Sementara itu saksi Eriadi dalam keterangannya mengatakan, juga mengatakan hal sama dengan saksi Salupen terkait adanya kelebihan bayar.
“Setelah dilakukan pemeriksaan lapangan ada kelebihan bayar dan sudah dikembalikan, atas dasar itulah proses penyelidikan dihentikan, memang prosesnya seperti itu yang mulia,” kata Eriadi.
Ditanya hakim terkait penghentian perkara tanpa adanya gelar perkara dan SP3 apakah sudah memenuhi aturan hukum.

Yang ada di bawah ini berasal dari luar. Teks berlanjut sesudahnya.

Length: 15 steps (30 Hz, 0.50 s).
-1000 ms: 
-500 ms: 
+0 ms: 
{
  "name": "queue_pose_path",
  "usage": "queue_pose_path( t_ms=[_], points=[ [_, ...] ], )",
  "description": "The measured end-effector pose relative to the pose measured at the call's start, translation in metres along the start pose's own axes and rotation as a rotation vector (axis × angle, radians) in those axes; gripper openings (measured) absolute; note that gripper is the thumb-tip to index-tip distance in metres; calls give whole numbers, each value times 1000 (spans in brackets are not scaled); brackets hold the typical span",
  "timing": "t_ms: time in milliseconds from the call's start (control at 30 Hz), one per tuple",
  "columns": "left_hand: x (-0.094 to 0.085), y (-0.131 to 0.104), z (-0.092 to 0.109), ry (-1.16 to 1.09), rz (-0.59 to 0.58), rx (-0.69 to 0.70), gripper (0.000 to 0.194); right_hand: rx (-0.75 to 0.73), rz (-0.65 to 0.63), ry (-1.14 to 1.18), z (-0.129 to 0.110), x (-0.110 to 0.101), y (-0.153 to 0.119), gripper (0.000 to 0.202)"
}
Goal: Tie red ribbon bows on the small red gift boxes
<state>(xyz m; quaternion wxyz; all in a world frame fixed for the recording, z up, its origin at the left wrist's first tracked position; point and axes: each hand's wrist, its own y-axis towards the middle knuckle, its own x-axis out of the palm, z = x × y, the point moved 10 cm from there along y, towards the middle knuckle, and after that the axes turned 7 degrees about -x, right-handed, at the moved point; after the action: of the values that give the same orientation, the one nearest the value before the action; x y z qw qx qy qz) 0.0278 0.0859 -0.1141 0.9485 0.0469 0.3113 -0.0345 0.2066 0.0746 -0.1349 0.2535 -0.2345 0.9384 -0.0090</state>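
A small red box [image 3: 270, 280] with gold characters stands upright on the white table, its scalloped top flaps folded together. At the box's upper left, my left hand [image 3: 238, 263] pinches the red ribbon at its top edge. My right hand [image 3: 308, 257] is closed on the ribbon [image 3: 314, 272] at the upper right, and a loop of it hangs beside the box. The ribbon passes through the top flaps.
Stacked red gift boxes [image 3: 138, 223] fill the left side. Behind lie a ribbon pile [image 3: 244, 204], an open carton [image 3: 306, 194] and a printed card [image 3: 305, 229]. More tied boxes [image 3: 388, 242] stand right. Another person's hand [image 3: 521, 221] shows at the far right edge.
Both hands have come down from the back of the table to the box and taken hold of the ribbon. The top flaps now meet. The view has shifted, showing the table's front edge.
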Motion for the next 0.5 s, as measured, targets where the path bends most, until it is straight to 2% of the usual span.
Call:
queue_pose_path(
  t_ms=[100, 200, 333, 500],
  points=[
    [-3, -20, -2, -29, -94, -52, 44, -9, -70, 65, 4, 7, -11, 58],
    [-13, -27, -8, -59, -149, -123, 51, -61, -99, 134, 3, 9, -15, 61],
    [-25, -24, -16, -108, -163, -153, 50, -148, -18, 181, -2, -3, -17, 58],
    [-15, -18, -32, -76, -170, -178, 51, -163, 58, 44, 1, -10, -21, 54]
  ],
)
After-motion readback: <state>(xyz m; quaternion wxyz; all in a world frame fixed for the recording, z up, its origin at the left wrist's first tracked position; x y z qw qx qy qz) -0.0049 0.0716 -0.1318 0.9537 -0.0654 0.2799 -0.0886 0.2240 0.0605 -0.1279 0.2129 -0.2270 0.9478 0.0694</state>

Saksi Eriadi mengakuinya bahwa itu tidak sesuai dengan aturan hukum.
“Siapa yang memerintahkan saudara untuk menghentikan penyelidikan perkara?,” tanya hakim lagi.
“Saya diperintahkan Kasubdit III Tipikor yaitu AKBP Dalizon untuk menghentikan penyelidikan yang mulia,” jawabnya.

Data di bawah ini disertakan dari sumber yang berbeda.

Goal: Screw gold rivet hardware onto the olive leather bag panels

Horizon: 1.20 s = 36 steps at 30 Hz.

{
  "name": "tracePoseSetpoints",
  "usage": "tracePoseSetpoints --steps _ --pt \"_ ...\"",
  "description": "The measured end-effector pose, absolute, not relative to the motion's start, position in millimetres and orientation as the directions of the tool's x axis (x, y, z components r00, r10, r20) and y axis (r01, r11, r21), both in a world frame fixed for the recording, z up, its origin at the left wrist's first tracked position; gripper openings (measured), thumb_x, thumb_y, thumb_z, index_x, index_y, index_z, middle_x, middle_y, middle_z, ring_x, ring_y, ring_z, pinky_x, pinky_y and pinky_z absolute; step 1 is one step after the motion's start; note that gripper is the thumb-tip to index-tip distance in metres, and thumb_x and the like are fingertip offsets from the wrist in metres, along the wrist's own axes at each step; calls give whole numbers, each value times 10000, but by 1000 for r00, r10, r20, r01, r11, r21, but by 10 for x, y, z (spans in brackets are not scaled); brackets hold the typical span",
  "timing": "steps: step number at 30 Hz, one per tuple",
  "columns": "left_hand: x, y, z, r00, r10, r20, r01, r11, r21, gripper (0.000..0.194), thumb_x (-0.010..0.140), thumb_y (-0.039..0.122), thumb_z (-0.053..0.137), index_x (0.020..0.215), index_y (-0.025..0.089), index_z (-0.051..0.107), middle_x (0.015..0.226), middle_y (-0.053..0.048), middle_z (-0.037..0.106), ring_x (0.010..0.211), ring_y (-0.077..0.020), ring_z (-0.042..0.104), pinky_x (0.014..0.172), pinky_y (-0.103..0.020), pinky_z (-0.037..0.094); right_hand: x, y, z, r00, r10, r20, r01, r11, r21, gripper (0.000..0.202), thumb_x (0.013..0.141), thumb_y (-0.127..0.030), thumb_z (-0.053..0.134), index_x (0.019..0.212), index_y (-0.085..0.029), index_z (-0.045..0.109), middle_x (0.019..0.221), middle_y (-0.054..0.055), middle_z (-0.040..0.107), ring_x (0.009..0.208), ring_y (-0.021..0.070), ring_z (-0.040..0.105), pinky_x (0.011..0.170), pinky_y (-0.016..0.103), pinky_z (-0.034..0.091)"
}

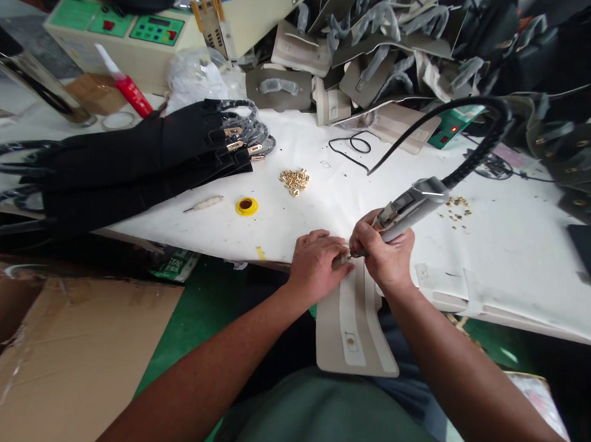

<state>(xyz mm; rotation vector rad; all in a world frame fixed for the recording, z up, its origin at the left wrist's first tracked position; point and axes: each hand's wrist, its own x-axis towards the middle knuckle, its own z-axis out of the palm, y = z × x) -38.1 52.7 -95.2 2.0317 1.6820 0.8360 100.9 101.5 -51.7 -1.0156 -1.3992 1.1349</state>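
My right hand (390,252) is wrapped round a grey electric screwdriver (414,204), its tip pointing down and left. A beige leather-like panel (333,339) extends from the table edge toward my lap, with a pale strip and a small metal fitting near its lower end. At the panel's far end, my left hand (321,263) grips it with bent fingers, close to the screwdriver tip. What lies right under the tip is hidden by my fingers. Beyond my hands is a pile of small gold-coloured metal parts (294,181); more loose gold pieces (457,208) are scattered to the right.
Black bag panels with wrapped handles (136,157) lie stacked at left. Near them are a yellow ring-shaped item (246,206), a thin pointed tool (204,203) and a red bottle (132,94). Beige bag pieces (299,47) crowd the back. A black cable (500,122) arches at right.
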Motion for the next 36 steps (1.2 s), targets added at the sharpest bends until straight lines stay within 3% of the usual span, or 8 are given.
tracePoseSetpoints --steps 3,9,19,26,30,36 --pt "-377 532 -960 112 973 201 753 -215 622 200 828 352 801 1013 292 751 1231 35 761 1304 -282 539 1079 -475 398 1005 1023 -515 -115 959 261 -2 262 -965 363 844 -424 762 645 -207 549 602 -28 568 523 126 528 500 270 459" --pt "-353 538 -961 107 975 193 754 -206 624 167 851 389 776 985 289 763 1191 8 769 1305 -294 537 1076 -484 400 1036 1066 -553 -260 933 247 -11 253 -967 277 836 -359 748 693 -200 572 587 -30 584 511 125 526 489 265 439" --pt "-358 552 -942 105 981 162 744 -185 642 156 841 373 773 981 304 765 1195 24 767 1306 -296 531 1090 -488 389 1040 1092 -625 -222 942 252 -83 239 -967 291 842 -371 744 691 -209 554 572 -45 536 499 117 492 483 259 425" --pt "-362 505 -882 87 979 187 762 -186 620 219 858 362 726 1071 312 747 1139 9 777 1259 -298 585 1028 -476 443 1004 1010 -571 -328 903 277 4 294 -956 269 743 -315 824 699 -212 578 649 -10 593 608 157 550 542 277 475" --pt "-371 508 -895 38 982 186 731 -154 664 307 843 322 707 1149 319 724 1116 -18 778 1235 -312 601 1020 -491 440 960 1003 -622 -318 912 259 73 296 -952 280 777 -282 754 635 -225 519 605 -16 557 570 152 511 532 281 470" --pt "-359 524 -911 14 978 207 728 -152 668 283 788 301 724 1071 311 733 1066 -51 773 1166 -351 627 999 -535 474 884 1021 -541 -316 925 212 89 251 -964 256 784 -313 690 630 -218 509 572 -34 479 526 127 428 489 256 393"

Diketahui dalam dakwaan, tim JPU Kejagung menyebutkan bahwa terdakwa Dalizon memaksa Kepala Dinas PUPR Muba Herman Mayori untuk memberikan fee sebesar 5 persen terkait proses penyidikan yang tengah ditangani oleh pihak kepolisian yang mana pada saat itu terdakwa menjabat sebagai Kasubdit 3 Tipikor Direskrimsus Polda Sumsel, dengan jumlah sebesar 10 miliar, namun terdakwa Dalizon tetap melakukan proses penyelidikan dengan admistrasi abal-abal.

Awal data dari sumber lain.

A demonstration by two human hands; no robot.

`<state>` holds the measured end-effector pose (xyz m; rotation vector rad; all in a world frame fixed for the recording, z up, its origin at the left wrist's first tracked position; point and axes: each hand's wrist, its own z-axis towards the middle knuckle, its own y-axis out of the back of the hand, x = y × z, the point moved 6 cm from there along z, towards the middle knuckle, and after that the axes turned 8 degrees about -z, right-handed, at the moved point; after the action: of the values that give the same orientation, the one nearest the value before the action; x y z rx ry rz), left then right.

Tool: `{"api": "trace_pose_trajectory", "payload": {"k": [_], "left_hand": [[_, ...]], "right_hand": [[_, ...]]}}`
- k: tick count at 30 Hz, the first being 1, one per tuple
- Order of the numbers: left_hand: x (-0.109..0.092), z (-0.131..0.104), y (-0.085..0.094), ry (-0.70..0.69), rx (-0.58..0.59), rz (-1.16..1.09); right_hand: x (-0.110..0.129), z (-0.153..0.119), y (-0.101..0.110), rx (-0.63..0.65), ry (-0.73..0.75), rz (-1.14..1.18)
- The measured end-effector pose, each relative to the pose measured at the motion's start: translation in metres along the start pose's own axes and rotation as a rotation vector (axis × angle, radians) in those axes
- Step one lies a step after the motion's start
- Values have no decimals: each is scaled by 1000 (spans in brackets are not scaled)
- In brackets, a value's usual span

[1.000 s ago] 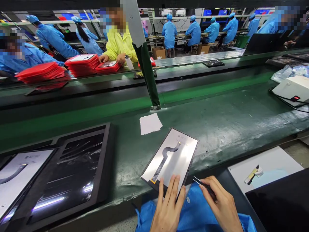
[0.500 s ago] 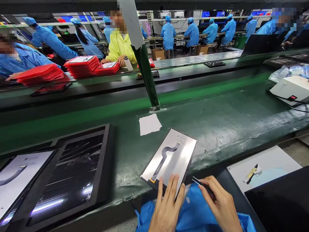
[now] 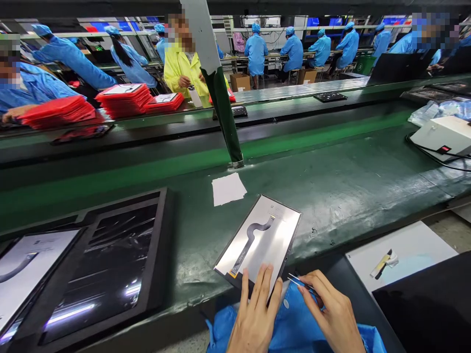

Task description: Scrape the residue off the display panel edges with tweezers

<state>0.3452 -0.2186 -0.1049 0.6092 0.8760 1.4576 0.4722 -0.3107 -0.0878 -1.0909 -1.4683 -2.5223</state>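
A display panel (image 3: 263,233) with a silvery back lies tilted on the green bench near its front edge. A dark flex cable (image 3: 250,240) curves in an S along that back. Stretched flat, the fingers of my left hand (image 3: 255,306) rest on the panel's lower end. Just right of the panel, my right hand (image 3: 333,309) is closed around a pair of tweezers (image 3: 300,282). The two slim tips point left at the panel's edge without touching it, slightly apart, and nothing shows between them.
Left on the bench (image 3: 331,171), a black foam tray (image 3: 167,235) holds a dark screen; another panel (image 3: 40,260) lies beside it. White paper sheets (image 3: 228,189) lie before a post (image 3: 230,127). A white box (image 3: 447,137) with cables stands right. Co-workers sit beyond, near red stacks (image 3: 125,102).
My right hand has shifted slightly left and down with the tweezers. My left hand and the panel stay put. Across the bench, a person in yellow has raised a hand off the red stack.
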Motion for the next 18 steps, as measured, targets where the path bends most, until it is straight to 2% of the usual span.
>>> {"api": "trace_pose_trajectory", "payload": {"k": [6,14,18], "left_hand": [[2,-2,2,-39,23,-7],[1,-2,-3,21,8,-8],[3,-1,0,-10,5,-31]], "right_hand": [[4,-1,1,-4,20,-19],[6,1,2,-9,20,-39],[9,2,1,1,40,-69]]}}
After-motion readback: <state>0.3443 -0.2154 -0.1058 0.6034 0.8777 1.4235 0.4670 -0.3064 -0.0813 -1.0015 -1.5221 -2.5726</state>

Dari Herman Mayori uang sebesar 10 miliar, uang tersebut diberikan kepada Anton Setiawan yang saat itu mejabat sebagai Dir Reskrimsus Polda Sumsel sebesar Rp. 4.750.000.000, sementara itu terdakwa Dalizon menerima sebesar Rp.5 milyar 250 juta.
Atas perbuatannya, terdakwa Dalizon diancam dengan Pasal alternatif kumulatif yakni sebagai aparat penegak hukum diduga telah melakukan tindak pidana gratifikasi dan pemerasan, yakni melanggar Pasal 12e atau 12B UU RI nomor 31 tahun 2001 tentang korupsi, atau Pasal 5 ayat (2) Jo Pasal 5 ayat (1) huruf a UU RI nomor 31 tahun 2001 tentang korupsi.